* Description of the task: All of the listing should be transcribed exactly.

* Recorded data:
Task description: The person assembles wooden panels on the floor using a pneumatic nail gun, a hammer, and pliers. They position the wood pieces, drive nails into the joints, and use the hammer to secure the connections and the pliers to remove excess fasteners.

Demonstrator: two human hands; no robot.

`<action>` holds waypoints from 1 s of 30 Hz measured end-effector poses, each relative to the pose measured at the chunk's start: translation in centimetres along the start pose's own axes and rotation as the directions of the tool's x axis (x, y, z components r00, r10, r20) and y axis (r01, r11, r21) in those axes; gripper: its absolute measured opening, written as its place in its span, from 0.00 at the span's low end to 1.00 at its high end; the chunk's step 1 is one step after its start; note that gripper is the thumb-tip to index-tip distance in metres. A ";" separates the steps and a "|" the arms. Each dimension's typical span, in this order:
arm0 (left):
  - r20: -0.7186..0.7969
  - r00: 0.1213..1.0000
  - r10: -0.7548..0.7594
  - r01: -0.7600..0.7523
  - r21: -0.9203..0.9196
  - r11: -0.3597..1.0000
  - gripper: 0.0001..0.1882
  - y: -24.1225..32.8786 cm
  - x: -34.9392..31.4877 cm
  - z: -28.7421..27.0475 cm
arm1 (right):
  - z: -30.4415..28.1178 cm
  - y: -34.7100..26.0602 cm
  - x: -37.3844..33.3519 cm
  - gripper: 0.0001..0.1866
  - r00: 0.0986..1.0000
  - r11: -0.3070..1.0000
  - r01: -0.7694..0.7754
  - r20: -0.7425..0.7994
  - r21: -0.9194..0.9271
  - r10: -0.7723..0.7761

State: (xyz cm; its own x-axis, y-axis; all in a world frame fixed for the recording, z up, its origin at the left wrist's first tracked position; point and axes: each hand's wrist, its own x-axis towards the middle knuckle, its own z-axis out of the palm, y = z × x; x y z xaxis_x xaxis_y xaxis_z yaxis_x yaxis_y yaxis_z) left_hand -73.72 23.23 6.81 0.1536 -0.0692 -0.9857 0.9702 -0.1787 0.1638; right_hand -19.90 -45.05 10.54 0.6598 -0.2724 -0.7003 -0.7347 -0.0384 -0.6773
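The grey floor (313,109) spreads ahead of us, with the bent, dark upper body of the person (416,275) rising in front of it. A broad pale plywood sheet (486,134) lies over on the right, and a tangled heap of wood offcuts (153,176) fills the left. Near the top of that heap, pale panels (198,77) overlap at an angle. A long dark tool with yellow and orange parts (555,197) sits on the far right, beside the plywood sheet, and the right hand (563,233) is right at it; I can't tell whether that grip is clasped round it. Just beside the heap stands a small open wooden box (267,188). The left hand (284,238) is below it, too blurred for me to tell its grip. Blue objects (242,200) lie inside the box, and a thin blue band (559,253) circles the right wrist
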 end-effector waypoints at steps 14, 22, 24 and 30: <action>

* Solution to this problem:
Task description: The person assembles wooden panels on the floor using a pneumatic nail gun, a hammer, and pliers. They position the wood pieces, drive nails into the joints, and use the hammer to secure the connections and the pliers to remove excess fasteners.

Demonstrator: two human hands; no robot.

`<action>` holds waypoints from 1 s of 30 Hz measured end-effector poses, each relative to the pose measured at the chunk's start: translation in centimetres along the start pose's own axes and rotation as the directions of the tool's x axis (x, y, z components r00, r10, r20) and y axis (r01, r11, r21) in those axes; gripper: its absolute measured opening, written as its place in its span, from 0.00 at the span's low end to 1.00 at its high end; the chunk's step 1 is one step after its start; note that gripper is the thumb-tip to index-tip distance in metres. A ";" separates the steps and a "|" the arms. Each dimension's typical span, in this order:
arm0 (left):
  - r20: -0.7186..0.7969
  - r00: 0.1213..1.0000
  - r10: -0.7548..0.7594
  - r01: -0.7600..0.7523
  - r21: -0.9203..0.9196
  - r11: -0.3597..1.0000
  - gripper: 0.0001..0.1882
  - y: -24.1225..32.8786 cm
  - x: -34.9392..31.4877 cm
  - z: -28.7421..27.0475 cm
arm1 (right):
  - z: -30.4415..28.1178 cm
  - y: -34.7100..26.0602 cm
  - x: -37.3844..33.3519 cm
  - gripper: 0.0001..0.1866
  - r00: 0.0986..1.0000
  - r11: -0.3070..1.0000
  - r01: -0.7694..0.7754
  - r20: -0.7425..0.7994
  - r21: -0.9194..0.9271
  - r10: -0.7723..0.7761

State: (xyz cm; its own x-axis, y-axis; all in a world frame fixed for the recording, z up, its origin at the left wrist's first tracked position; point and axes: each hand's wrist, its own x-axis towards the middle knuckle, its own z-axis out of the palm, y = z × x; x y z xaxis_x xaxis_y xaxis_z yaxis_x yaxis_y yaxis_z) left_hand -73.72 23.23 6.81 0.1536 -0.0692 -0.9857 0.9702 -0.1787 0.1638; right_hand -19.90 -45.05 10.54 0.6598 -0.2724 -0.7003 -0.7347 -0.0384 -0.6773
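The grey floor (313,109) spreads ahead of us, with the bent, dark upper body of the person (416,275) rising in front of it. A broad pale plywood sheet (486,134) lies over on the right, and a tangled heap of wood offcuts (153,176) fills the left. Near the top of that heap, pale panels (198,77) overlap at an angle. A long dark tool with yellow and orange parts (555,197) sits on the far right, beside the plywood sheet, and the right hand (563,233) is right at it; I can't tell whether that grip is clasped round it. Just beside the heap stands a small open wooden box (267,188). The left hand (284,238) is below it, too blurred for me to tell its grip. Blue objects (242,200) lie inside the box, and a thin blue band (559,253) circles the right wrist
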 end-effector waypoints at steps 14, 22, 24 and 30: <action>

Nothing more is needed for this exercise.